On Wed, Feb 24, 2016 at 7:26 AM, Tomas Vondra wrote:
> 1) I'm not quite sure why the patch adds missing_ok to fsync_fname()? The
> only place where we use missing_ok=true is in rename_safe, where right at
> the beginning we do this:
>
>     fsync_fname(newfile, false, true);
>
> I.e. we're fsyncing the rename target first, in case it exists. But that
> seems to be conflicting with the comments in xlog.c where we explicitly
> state that the target file should not exist. Why should it be OK to call
> rename_safe() when the target already exists? If this really is the right
> thing to do, it should be explained in the comment above rename_safe(),
> probably.

The point is to mimic rename(), which can manage the case where the
new entry exists, and to look for a consistent on-disk behavior. It is
true that the new argument of fsync_fname is actually not necessary,
we could just check for the existence of the new entry with stat(),
and perform an fsync if it exists.
I have added the following comment in rename_safe():
+   /*
+    * First fsync the old entry and new entry, it this one exists, to ensure
+    * that they are properly persistent on disk. Calling this routine with
+    * an existing new target file is fine, rename() will first remove it
+    * before performing its operation.
+    */
How does that look?

> 2) If rename_safe/link_safe are meant as crash-safe replacements for
> rename/link, then perhaps we should use the same signatures, including the
> "const" pointer parameters. So while currently the signatures look like
> this:
>
>     int rename_safe(char *oldfile, char *newfile);
>     int link_safe(char *oldfile, char *newfile);
>
> it should probably look like this
>
>     int rename_safe(const char *oldfile, const char *newfile);
>     int link_safe(const char *oldfile, const char *newfile);
>
> I've noticed this in CheckPointReplicationOrigin() where the current code
> has to cast the parameters to (char*) to silence the compiler.

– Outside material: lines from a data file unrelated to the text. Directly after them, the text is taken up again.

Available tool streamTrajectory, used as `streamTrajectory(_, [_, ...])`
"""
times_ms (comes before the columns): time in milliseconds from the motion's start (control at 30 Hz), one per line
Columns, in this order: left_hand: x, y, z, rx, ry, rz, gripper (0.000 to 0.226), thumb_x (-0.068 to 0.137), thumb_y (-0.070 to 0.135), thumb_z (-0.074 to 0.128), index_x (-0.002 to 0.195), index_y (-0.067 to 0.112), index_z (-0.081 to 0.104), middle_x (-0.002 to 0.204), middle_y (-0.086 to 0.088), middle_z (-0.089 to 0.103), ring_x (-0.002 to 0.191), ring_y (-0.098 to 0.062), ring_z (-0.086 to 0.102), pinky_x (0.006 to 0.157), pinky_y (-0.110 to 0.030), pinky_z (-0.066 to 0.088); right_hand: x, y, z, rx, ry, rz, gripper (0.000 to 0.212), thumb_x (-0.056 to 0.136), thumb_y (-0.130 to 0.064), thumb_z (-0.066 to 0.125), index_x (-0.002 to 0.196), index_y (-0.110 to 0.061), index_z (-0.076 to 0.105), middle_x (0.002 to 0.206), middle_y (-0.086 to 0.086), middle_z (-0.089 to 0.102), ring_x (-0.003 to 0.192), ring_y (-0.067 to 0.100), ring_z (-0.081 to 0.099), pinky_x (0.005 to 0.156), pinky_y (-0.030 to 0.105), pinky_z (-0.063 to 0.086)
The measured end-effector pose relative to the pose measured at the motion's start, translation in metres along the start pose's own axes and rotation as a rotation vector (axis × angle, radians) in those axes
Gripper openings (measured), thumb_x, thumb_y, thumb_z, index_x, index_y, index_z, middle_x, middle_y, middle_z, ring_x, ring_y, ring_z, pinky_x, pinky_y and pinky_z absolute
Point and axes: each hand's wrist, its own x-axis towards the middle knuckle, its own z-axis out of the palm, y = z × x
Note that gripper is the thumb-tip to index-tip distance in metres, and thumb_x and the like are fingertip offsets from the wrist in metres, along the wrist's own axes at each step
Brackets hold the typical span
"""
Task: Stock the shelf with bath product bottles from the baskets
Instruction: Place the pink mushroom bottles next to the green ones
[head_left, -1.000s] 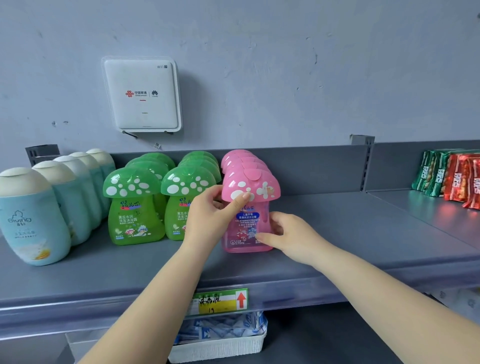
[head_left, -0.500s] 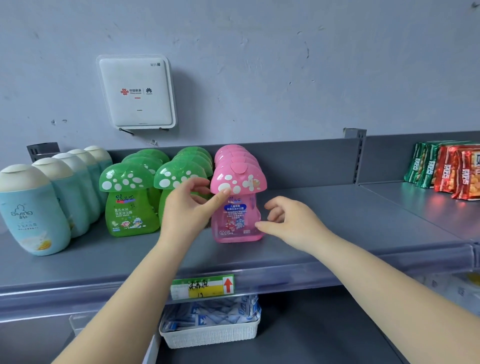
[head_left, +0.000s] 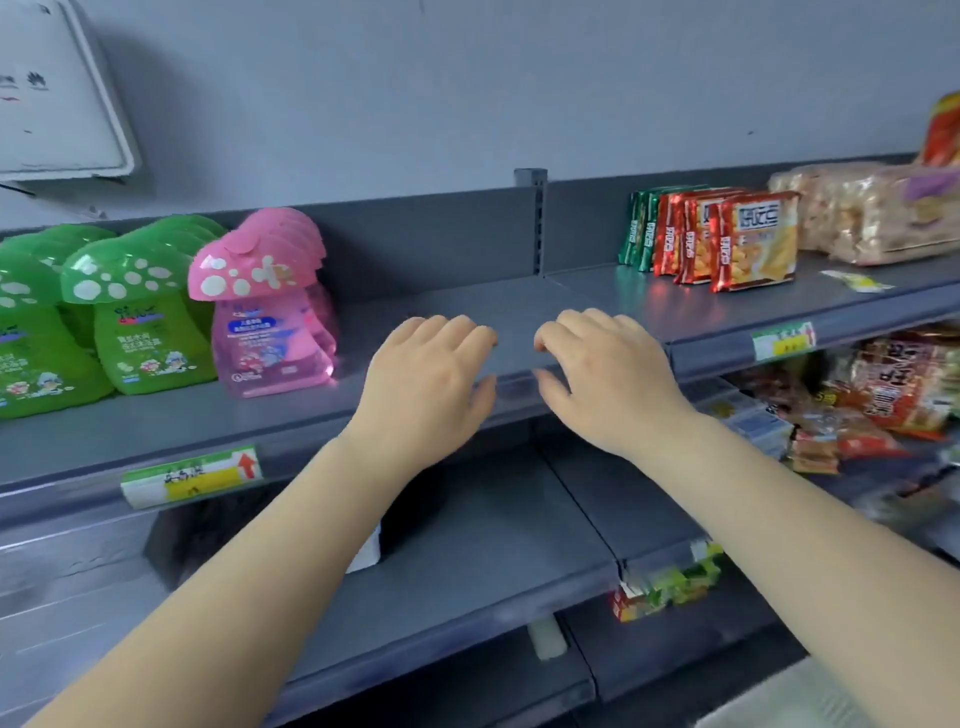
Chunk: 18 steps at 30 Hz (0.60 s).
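A row of pink mushroom-capped bottles (head_left: 265, 317) stands on the grey shelf (head_left: 426, 306), its front bottle near the shelf's front edge. Two rows of green mushroom-capped bottles (head_left: 140, 322) stand to its left. My left hand (head_left: 426, 379) hovers over the shelf's front edge, to the right of the pink bottles and apart from them, fingers loosely curled, holding nothing. My right hand (head_left: 608, 374) hangs beside it, also empty, fingers apart. No basket is in view.
Red and green snack packets (head_left: 727, 239) and bagged bread (head_left: 872, 213) stand on the shelf section to the right. A white wall box (head_left: 57, 98) hangs at upper left. A lower shelf (head_left: 467, 535) runs below, with more snacks (head_left: 893, 384) at right. Price tags sit on the shelf edges.
Both hands have let go of the front pink bottle and drawn back to the right. The view has swung right and down, leaving the pale blue bottles out of sight.
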Motion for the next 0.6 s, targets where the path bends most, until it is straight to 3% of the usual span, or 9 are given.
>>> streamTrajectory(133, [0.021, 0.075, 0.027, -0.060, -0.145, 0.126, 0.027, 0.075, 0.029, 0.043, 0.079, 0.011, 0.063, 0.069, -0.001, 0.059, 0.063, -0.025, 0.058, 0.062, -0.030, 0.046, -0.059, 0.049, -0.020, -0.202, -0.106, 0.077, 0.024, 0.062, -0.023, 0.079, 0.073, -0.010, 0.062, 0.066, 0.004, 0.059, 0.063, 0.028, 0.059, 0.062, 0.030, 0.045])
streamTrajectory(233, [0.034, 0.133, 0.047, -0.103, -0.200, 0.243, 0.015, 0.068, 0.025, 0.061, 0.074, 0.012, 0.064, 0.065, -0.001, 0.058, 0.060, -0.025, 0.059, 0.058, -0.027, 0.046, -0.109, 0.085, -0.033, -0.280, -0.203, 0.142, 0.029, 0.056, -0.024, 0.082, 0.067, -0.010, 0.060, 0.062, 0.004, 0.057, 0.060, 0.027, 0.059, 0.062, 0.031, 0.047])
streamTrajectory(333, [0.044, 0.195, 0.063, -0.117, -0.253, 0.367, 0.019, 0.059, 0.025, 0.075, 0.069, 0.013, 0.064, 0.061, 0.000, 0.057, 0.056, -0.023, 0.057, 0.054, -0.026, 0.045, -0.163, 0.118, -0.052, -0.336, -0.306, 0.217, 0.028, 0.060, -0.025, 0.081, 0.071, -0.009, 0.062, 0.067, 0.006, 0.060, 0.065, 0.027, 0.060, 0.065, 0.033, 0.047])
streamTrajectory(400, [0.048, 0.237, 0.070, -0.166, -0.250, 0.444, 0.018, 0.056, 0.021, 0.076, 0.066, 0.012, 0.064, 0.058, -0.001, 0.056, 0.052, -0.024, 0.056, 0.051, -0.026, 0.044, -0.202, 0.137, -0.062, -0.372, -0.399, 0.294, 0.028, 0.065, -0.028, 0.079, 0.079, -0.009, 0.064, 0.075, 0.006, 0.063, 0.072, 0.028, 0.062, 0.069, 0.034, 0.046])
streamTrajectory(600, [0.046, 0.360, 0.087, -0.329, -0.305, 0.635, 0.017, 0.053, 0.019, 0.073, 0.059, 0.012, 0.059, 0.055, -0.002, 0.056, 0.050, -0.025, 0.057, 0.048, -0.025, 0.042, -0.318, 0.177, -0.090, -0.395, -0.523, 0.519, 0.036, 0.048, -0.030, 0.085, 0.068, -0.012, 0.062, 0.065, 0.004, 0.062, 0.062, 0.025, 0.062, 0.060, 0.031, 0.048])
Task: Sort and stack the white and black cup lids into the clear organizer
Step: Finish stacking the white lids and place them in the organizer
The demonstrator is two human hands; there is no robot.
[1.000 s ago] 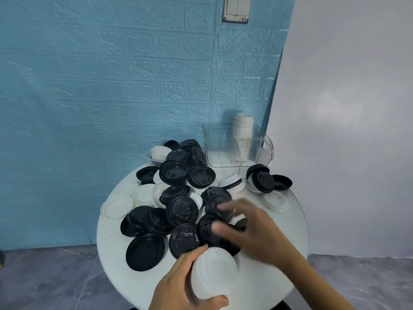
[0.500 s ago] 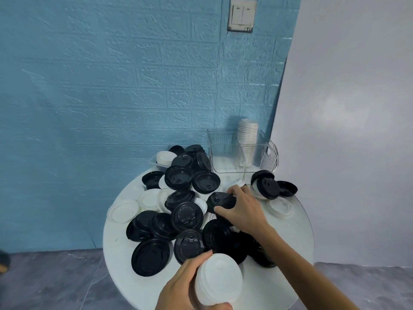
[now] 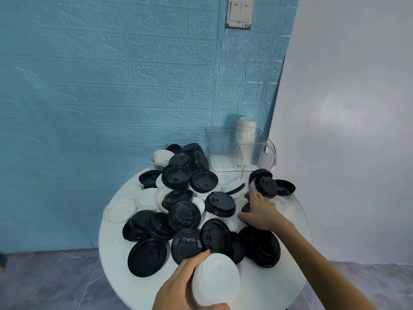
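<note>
Over the round table [image 3: 279,285], left hand [image 3: 178,285] gripping white lid stack [image 3: 215,279], right hand [image 3: 260,212] outstretched, fingers spread on lids.

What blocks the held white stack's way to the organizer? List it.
The left hand grips the white stack at the table's near edge. The organizer stands at the far edge. Between them lie the scattered black lids and the reaching right hand. Above the pile, nothing visible blocks.
</note>
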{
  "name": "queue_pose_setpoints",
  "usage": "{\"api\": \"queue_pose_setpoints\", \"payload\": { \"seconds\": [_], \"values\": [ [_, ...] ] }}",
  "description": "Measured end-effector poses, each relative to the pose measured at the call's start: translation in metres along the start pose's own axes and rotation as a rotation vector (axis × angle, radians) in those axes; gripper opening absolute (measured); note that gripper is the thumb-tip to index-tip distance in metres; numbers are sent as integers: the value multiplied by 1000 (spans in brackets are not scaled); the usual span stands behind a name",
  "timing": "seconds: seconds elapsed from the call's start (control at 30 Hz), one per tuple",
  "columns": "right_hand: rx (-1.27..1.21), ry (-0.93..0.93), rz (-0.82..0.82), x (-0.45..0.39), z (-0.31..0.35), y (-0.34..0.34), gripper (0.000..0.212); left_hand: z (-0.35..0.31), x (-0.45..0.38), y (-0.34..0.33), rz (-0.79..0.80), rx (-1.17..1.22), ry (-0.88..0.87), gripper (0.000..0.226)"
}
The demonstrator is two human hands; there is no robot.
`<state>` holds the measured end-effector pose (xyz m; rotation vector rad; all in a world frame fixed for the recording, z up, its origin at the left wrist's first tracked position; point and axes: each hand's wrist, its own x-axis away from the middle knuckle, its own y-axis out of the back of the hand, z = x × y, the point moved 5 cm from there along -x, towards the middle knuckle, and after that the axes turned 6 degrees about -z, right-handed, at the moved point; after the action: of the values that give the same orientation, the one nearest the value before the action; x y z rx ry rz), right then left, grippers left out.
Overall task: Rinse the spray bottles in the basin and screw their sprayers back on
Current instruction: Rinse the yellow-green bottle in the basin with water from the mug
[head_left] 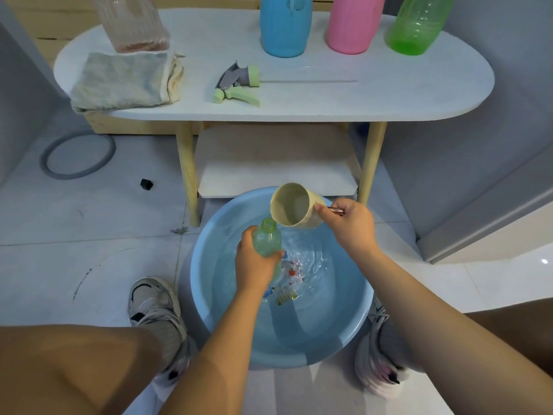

I recall considering that, and the reason why I did not do so was that
fsync_fname() is not doing it either, because OpenTransientFile() is
using FileName which is not defined as a constant. At the end we'd
finish with one or two casts anyway. So it seems that changing
fsync_fname makes sense though by looking at fsync_fname_ext,
OpenTransientFile() is using an explicit cast for the file name.

> 3) Both rename_safe and link_safe do this at the very end:
>
>     fsync_parent_path(newfile);
>
> That however assumes both the oldfile and newfile are placed in the same
> directory - otherwise we'd fsync only one of them. I don't think we have a
> place where we're renaming files between directories (or do we), so we're OK
> with respect to this. But it seems like a good idea to defend against this,
> or at least mention that in the comments.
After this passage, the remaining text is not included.